Setelah gaya prategang ditransfer ke beton, balok beton tersebut akan melengkung ke atas
sebelum menerima beban kerja. Setelah beban kerja bekerja, maka balok beton tersebut
akan rata.

 Post-tensioning
Metode dengan cara mengecor beton
terlebih dahulu dan dibiarkan
mengeras sebelum diberi gaya
tegangan. Baja dapat ditempatkan
dalam posisi dudukan besi yang
sesuai dengan koordinat yang telah
ditentukan, lalu dicor dalam beton,
lekatan dihindarkan dengan
menyelubungi baja dengan membuat saluran untuk tempat kabel. Setelah kekuatan beton
tercapai maka baja ditegangkan diujung– ujungnya dan dijangkar.
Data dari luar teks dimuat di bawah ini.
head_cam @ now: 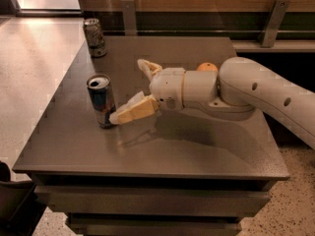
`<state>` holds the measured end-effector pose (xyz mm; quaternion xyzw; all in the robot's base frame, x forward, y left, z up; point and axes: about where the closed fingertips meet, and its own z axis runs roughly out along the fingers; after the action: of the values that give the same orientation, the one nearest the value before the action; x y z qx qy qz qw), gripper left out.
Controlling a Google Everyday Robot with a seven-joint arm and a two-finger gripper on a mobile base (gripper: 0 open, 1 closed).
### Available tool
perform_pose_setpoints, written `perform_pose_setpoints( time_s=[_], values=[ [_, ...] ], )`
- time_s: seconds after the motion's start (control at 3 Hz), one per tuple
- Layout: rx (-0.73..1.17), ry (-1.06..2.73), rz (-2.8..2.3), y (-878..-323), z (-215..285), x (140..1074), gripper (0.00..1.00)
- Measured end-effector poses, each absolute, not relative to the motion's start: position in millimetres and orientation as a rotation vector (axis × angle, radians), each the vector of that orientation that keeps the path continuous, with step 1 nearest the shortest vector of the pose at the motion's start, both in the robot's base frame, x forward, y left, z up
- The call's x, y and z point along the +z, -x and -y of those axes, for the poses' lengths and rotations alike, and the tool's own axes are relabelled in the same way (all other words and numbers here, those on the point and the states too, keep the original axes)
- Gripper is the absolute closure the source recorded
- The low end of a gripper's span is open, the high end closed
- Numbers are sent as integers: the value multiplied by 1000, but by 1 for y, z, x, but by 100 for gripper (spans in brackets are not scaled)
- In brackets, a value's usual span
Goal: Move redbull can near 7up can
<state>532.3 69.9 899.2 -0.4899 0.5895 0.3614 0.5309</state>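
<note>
The redbull can [101, 101], slim, dark blue and silver with a silver top, stands upright on the left part of the dark table [162, 146]. The 7up can [94, 37], silvery-grey with dark markings, stands upright at the table's far left corner. My gripper [129, 90] reaches in from the right, just right of the redbull can. Its fingers are spread open. The near fingertip [118, 117] is at the can's lower side; the far finger [147, 67] points behind the can. The can is not between the fingers.
An orange round object [207, 67] sits behind my arm near the table's middle right. A wooden wall with metal brackets [271, 14] runs behind the table. The pale floor lies to the left, a dark object at bottom left.
</note>
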Motion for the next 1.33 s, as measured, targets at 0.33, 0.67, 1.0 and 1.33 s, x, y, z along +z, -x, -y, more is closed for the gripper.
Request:
perform_pose_setpoints(
  time_s=[0.33, 0.67, 1.0, 1.33],
  values=[
    [894, 1159, -1388, -530, -84, 890, 0],
    [923, 1142, -1376, -526, -97, 887, 0],
    [946, 1138, -1367, -523, -109, 889, 0],
    [949, 1141, -1364, -522, -111, 889, 15]
  ],
)
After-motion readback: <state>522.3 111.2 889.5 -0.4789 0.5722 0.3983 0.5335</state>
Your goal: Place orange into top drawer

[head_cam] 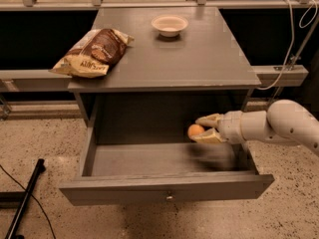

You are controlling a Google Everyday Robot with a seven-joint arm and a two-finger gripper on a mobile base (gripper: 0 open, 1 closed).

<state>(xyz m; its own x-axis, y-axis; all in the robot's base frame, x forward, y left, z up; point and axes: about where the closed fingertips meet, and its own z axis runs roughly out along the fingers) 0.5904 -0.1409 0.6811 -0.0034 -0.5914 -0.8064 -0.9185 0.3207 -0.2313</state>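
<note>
The orange [195,130] is small and round, held between the pale fingers of my gripper [203,129]. My white arm reaches in from the right. The gripper is shut on the orange and holds it over the right part of the open top drawer [164,189], a little above the drawer's floor and below the tabletop. The drawer is pulled far out; its grey front panel has a small metal knob [170,197] at the centre.
On the grey tabletop [199,59] lie a brown chip bag [92,53] at the left and a white bowl [169,25] at the back. A black pole [22,199] lies on the speckled floor at the left. Cables hang at the right.
</note>
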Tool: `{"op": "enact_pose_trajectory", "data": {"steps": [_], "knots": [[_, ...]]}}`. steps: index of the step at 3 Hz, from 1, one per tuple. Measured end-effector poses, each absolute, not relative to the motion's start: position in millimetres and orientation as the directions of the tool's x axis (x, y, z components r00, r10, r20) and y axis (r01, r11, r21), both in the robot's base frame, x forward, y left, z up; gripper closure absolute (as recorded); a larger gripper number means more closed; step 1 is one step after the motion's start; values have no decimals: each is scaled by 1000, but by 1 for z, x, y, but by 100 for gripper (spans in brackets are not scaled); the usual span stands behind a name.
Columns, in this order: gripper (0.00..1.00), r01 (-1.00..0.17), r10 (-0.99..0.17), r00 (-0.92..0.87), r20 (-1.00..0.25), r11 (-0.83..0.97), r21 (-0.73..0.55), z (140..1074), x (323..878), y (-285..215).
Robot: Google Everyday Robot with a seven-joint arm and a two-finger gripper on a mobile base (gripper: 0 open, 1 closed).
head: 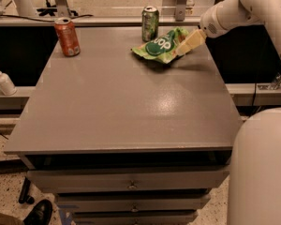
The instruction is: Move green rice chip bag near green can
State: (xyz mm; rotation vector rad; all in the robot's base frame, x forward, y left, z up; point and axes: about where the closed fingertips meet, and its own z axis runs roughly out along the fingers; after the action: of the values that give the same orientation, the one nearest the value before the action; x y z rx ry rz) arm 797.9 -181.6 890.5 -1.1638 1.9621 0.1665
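Observation:
The green rice chip bag lies on the grey table at the far right, its dark green round logo facing up. The green can stands upright just behind the bag's left part, a small gap from it. My gripper reaches in from the right on the white arm. Its cream fingers are at the bag's right edge, touching or just clear of it.
An orange-red can stands at the table's far left. A white pump bottle sits on a ledge left of the table. Drawers run under the table front. My white base fills the lower right.

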Motion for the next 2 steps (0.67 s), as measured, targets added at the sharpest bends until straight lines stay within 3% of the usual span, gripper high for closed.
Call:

Langkah-langkah pelaksanaan:
1. Beton dicor dengan cetakan (formwork) yang telah disediakan lengkap dengan
saluran/selongsong kabel prategang (tendon duct).
2. Setelah beton cukup umur dan kuat memikul gaya prategang, tendon atau kabel
prategang dimasukkan dalam selongsong (tendon duct), kemudian tendon di tarik pada
salah satu/kedua ujungnya dan menekan beton langsung
3. Setelah tendon ditarik, kemudian dijangkarkan pada ujung-ujungnya. Pretegang
ditransfer ke beton melalui jangkar ujung tersebut. Jika diinginkan baja terikat pada
beton, maka langkah selanjutnya adalah grouting (penyuntikan) pasta semen ke dalam
duct.
Karena alasan transportasi dari pabrik beton ke site, maka biasanya beton prategang
dengan sistem post-tensioning ini dilaksanakan secara segmental (balok dibagi-bagi,
misalnya dengan panjang 1-1,5 m), kemudian pemberian gaya prategang dilaksanakan di
site, setelah balok segmental tersebut dirangkai.